皮をむくこと、繊維を断ち切るような切り方をすることがポイントです。  

 

主な介護食の種類その3 「ミキサー食」

ミキサー食とは、名前のとおり、食べものをミキサーにかけた介護食です。
通常の食材をミキサーにかけ、だし汁などで味を調えて、ポタージュ状に仕上げます。

そのため、噛む力がほとんどなく、飲み込むことが難しい人でも食事を摂ることができるというメリットがあります。
その反対に、食材をミキサーにかけるため、見た目や食感が劣る、というデメリットがあります。
ドロドロとした食事ばかりでは、食欲も低下してしまいますので、食事の前にミキサーにかける前の食事を見せたり、メニュー名を伝えるなど少しでも食べる意欲を上げておくという工夫も大切です。

飲み込みやすいというメリットはありますが、誤嚥に関しては常に注意しなければいけません。
また、ミキサー食は通常食に水分を加えたものですので、通常食に比べ栄養素が減ってしまいます。

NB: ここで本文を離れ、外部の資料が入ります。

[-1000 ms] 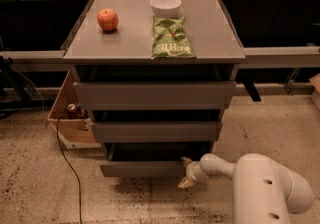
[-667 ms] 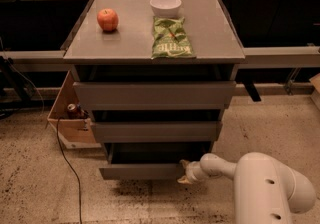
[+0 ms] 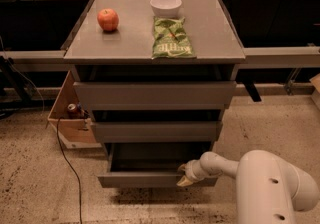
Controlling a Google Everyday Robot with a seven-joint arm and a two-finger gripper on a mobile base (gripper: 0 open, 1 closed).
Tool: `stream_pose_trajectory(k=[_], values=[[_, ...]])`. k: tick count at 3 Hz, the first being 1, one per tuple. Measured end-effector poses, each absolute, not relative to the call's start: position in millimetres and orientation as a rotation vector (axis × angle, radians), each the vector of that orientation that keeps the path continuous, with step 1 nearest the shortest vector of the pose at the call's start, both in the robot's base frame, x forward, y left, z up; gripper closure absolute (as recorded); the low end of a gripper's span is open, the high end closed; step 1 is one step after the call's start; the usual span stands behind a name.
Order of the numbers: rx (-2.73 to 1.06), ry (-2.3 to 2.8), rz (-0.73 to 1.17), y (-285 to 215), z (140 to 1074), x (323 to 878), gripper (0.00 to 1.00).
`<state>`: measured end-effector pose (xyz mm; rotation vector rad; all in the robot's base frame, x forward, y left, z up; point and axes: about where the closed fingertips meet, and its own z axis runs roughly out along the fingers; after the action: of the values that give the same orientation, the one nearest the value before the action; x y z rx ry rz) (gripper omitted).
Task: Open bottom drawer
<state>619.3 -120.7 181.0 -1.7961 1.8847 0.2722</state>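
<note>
Grey cabinet [image 3: 220, 50] with three handleless drawers, seen from the front and above. The bottom drawer [image 3: 140, 180] stands partly open at floor level. Its front edge sits forward of the middle drawer [image 3: 156, 131] and the top drawer [image 3: 155, 95], and a shallow grey interior shows behind the front. The gripper [image 3: 184, 175] is at the right part of that front, at its upper edge; whether it is spread or pressed together cannot be told. The white arm [image 3: 270, 183] enters from the lower right and fills the floor space on that side of the cabinet. Speckled floor [image 3: 40, 188] lies in front of the drawer and to its left, crossed there by a dark cable [image 3: 67, 160]. A cardboard box [image 3: 70, 130] stands against the cabinet's left side, holding a can [image 3: 73, 110] — its other contents cannot be made out. On the cabinet top, an apple [image 3: 108, 19] lies at the left, well in from the edges. A white bowl [image 3: 166, 5] stands near the back edge, and a green chip bag [image 3: 171, 39] lies just in front of it — its near end is close to the front edge.
</note>
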Motion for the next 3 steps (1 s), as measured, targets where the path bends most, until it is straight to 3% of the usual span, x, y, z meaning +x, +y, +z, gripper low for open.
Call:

若い人に比べ、高齢者にとって低栄養状態は健康面でとても危険ですので、ミキサー食を作る際は、栄養素の面でよりいっそうの配慮が必要なのです。
また、低栄養の予防の面では、高齢者の方に完食していだくことがとても重要です。
見た目から食欲減退を引き起こさないよう、食事は一品ずつミキサーをかけて提供することもポイントです。  

介護食の3つの種類を詳しく見てきましたが、実習では、実際に高齢者の機能低下に合わせた介護食を作ります。
ソフト食は、煮込んだり、ペーストして固めたりなど、介護食の中でも一番手間や時間がかかります。
ミキサー食は簡単、というイメージがあるかもしれませんが、どのような介護食であれ、作る側の気持ちは大切です揺れるハート

私は、将来病院や高齢者施設の栄養士を目指していますが、高齢者の方に食事を楽しんでもらいたい、そして元気になって欲しい!という気持ちが伝わるような、介護食が作れる栄養士になりたいと思います。